US Soccer Makes Landmark Deal to Pay Men’s and Women’s National Teams Equally

US Soccer Makes Landmark Deal to Pay Men’s and Women’s National Teams Equally

After a group of top women’s players sued U.S. Soccer for gender discrimination in 2019, US Soccer has announced that they will have new contracts that will pay both women’s and men’s teams equally. This landmark decision will also include splitting World Cup prize money. 

These collective bargaining agreements were made after a decades-long fight by the U.S Women’s National Team (USWNT) for equal pay and fair treatment. 

The women’s national team has been recognized as U.S. Soccer’s most successful team, winning 4 Olympic gold medals and more World Cups than any other country. Contentions over the gender pay gap grew after the women’s consecutive World Cup championships in 2015 and 2019, while the men’s team failed to qualify for the 2018 tournament. 

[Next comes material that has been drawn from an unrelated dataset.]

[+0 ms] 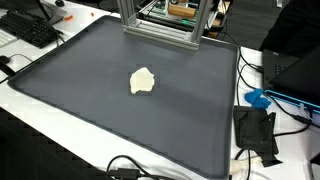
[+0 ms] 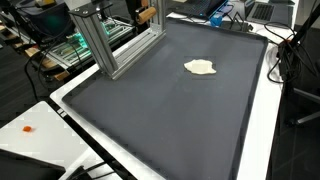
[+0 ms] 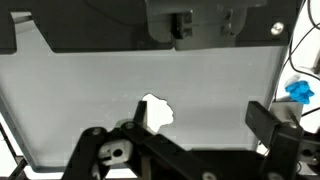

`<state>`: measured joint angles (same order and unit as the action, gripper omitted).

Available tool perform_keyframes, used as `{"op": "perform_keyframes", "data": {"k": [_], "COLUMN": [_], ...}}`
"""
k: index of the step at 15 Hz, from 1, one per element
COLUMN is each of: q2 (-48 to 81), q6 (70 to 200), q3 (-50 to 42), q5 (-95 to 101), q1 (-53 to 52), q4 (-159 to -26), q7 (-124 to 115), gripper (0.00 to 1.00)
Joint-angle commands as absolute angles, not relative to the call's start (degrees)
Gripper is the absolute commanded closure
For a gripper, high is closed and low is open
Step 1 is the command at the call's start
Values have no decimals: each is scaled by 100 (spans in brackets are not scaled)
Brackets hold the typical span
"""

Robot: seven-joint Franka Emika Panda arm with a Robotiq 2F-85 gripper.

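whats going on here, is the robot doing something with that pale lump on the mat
The robot's gripper hangs over a dark mat with its jaws open and nothing between them. A small, pale, crumpled lump is the nearest thing to it. The lump lies alone near the middle of the mat and nothing touches it. The arm is out of frame in both exterior views. A metal frame stands at one edge of the mat.

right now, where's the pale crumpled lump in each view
In an exterior view: pale lump near the middle of the picture.
In an exterior view: it sits upper right of centre.
Wrist view: low centre.
Shared landmark: the dark mat under it.
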<state>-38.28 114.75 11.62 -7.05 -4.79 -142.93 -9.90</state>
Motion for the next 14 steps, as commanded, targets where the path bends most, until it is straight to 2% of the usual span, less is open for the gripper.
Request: {"op": "perform_keyframes", "data": {"k": [1,14], "q2": [-3077,-1128], "q6": [12029,13085], "q3": [1138,772], "q5": [-608,-641], "q1": [-417,-318], "q4": [-14035,-13345], "q7": [-1114,-1184], "gripper": [0,0]}}
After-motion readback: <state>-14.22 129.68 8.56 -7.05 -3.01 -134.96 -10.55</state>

In 2019, top women’s players sued U.S. Soccer for inequalities in treatment and pay, and won the lawsuit. U.S. Soccer agreed to pay $24 million to settle once a new Collective Bargaining Agreement was made.

As part of the latest bargaining deal, the USWNT will get $7.2 million in this year’s pool and includes a 68 percent increase to $120,000 for what players can earn in this summer’s World Cup qualifying tournament. These agreements run through 2028 and covers two World Cup cycles. 

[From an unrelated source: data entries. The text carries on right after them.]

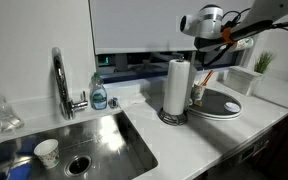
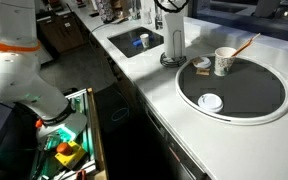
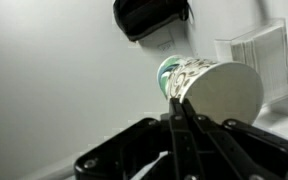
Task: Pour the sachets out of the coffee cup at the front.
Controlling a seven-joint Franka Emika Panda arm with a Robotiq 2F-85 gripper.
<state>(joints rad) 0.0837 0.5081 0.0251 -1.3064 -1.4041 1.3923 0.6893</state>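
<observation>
The coffee cup (image 2: 211,101), a small pale mug, stands at the front of the round black tray (image 2: 269,95). My gripper (image 1: 216,42) hangs high above the tray; it is out of frame in the exterior view that shows the mug. In the wrist view its fingers (image 3: 179,102) are pressed together on the rim of a tilted cup with a green and speckled pattern (image 3: 209,85), whose white bottom faces the camera. A white speckled cup (image 2: 224,62) with an orange stick and a darker small cup (image 2: 202,65) stand at the tray's back.
A paper towel roll (image 1: 176,85) stands beside the tray (image 1: 224,108). The sink (image 1: 104,140) holds a speckled paper cup (image 1: 46,152), with the faucet (image 1: 59,75) and a soap bottle (image 1: 99,95) behind it. A white box with a plant (image 1: 246,80) stands at the back.
</observation>
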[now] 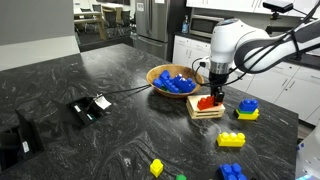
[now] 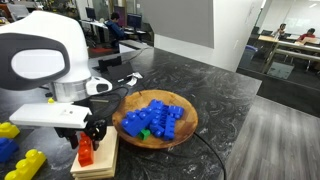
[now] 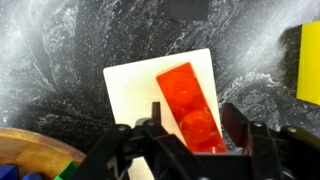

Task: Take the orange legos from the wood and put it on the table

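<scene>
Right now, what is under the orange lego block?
Under the orange lego block is the small wooden board, which lies on the black table. The fingers cover the block's near end in the wrist view, so whatever is under that end is hidden.

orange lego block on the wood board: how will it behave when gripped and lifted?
The orange legos look like rigid, glossy plastic: probably stiff and light, maybe slippery. The gripper straddles one end, so the long block may pivot. The thin wood could shift if dragged.
</scene>
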Robot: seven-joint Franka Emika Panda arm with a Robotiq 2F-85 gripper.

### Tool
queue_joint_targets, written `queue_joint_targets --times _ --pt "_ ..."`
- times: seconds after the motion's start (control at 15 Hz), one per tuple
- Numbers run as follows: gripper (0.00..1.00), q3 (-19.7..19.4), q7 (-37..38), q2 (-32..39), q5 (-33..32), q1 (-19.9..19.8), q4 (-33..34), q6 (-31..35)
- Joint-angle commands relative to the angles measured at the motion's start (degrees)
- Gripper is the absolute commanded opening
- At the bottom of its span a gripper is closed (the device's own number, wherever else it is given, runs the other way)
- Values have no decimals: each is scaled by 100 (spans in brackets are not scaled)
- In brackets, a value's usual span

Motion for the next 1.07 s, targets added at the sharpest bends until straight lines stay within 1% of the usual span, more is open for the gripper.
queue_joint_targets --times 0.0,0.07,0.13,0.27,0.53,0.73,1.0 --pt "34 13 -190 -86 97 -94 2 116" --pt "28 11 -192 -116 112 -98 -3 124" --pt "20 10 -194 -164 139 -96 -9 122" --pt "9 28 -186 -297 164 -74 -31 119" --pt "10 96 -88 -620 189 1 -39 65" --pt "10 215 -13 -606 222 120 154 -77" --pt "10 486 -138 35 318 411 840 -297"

Unlike the vast disparities in past distributions of FIFA’s prize money, under the new deals, U.S. Soccer will put 90 percent of the prize money from both the men’s and women’s World Cups into a pool for players to split. This is a groundbreaking move for U.S. Soccer as no other federation has gone as far as splitting World Cup prize money. 

Also included under the deals:

1/ U.S. Soccer will share commercial revenues with the players; 

2/ Both Men’s and Women’s games will be played on similar surfaces (grass or turf);

3/ Travel budgets will be comparable and both teams will have equal number of charter flights;

4/ U.S. Soccer agreed to establish protections to prevent harassment and other misconduct such as ability to anonymously report abuse.  More than a half-dozen players accused U.S. Soccer of willful inaction following abuse by coaches;

5/ Expanding parental benefits like childcare to not only USWNT but also for USMNT.

Now that new collective bargaining agreements have been made, the 2019 settlement can be finalized. With the decades long fight now settled, all that is left for the USWNT is to focus on the World Cup!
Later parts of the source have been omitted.